Melihat Ibu dan Ayahnya di depan, Odo melangkah ke depan dan berdiri di luar altar, lalu berjalan mendekat ke arah Mavis. Memasang senyum ringan, Odo berkata, "Aku pulang, I⸻"

Mavis langsung menjatuhkan tongkatnya, berlari dan memeluk anaknya tersebut, air matanya mulai mengalir penuh rasa lega. Anak berambut hitam itu terlihat bingung, tetapi kehangatan ibunya membuat anak tersebut memejamkan mata dan sesaat merasa bahagia dikhawatirkan oleh keluarga seperti itu.

"Jadi ini rasanya dikhawatirkan, ya ? Dulu ..., aku tidak pernah merasa seperti ini .... Sungguh ... ini sangat ...."

Dart ikut mendekat, lalu memeluk Mavis dan Odo sekaligus. Rasa cemas yang ada pada pria tua tersebut juga langsung hilang saat melihat Odo baik-baik saja. Mereka tidak memarahi atau menghujani anak berambut hitam itu dengan pertanyaan, hanya dengan melihat Odo kembali dengan selamat saja itu sudah cukup bagi Mavis dan Dart, penjelasan bukanlah prioritas mereka.

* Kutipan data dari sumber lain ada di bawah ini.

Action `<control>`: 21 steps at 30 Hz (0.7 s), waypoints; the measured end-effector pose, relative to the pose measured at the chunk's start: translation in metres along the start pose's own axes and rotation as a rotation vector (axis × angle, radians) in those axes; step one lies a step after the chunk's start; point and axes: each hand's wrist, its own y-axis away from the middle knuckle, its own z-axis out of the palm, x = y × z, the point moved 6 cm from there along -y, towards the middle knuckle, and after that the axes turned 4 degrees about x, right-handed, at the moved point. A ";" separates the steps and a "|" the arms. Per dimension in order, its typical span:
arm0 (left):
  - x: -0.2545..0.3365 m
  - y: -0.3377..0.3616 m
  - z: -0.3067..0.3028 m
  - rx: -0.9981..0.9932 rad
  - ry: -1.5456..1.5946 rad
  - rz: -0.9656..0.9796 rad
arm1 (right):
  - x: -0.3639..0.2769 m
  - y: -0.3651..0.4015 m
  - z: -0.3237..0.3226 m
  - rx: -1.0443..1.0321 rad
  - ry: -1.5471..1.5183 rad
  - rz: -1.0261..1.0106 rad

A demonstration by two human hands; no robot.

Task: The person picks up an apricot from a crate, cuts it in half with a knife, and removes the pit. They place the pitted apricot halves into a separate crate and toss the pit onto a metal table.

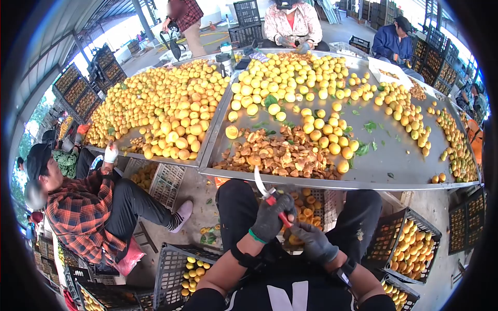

Mendapat kehangatan keluarga setelah kembali, tanpa Odo sadari Ia meneteskan air mata dalam rasa bahagia. Seumur hidupnya, itulah momen yang memberinya kehangatan yang sangat berarti dan berharga.

Setelah puas melepas rasa cemas dan rindu, baru saat itulah Dart dan Mavis bertanya pada Odo, itu pun mereka lakukan setelah kembali ke Mansion dan membiarkannya mandi dan berganti pakaian terlebih dahulu. Anak tersebut menjelaskan dengan detail, tanpa ada kebohongan. Ia membertahukan kepada kedua orang tuanya bahwa dirinya telah mengalahkan Naga Hitam dengan bantuan Dryad Pohon Suci dan telah mendapat obat yang bisa menghilangkan kutukan yang diderita Mavis. Tentu saja mereka tidak percaya dengan perkataan Odo secara langsung, tetapi setelah Odo menunjukkan obat dan Dart mengirim prajurit kepercayaannya ke Dunia Astral untuk mengklarifikasikannya, mereka baru percaya.

Secara fisik, memang Odo tidak mengalami perubahan. Tetapi dalam segi tekanan sihir dan hawa keberadaan, anak tersebut berubah secara signifikan, Dart dan Mavis dengan jelas merasakan hal tersebut. Meski begitu, rasa bahagia atas pencapaian anak mereka membuat kedua orang tua tersebut mengesampingkan pertanyaan atas rasa penasaran yang ada. Pada hal tersebut, Odo juga tidak membertahukan mereka berdua tentang perjanjiannya dengan Reyah atau jelmaan Naga Hitam yang tinggal di Alam Jiwanya.

Sejak hari itu, nama Odo dikenal sebagai sang Pembunuh Naga Hitam yang namanya tersebar cepat ke penjuru Kerajaan Felixia. Beberapa hari setelah itu juga, kutukan dan penyakit yang diderita oleh Penyihir Cahaya berhasil sembuh berkat mengonsumsi obat yang dibawa oleh Odo.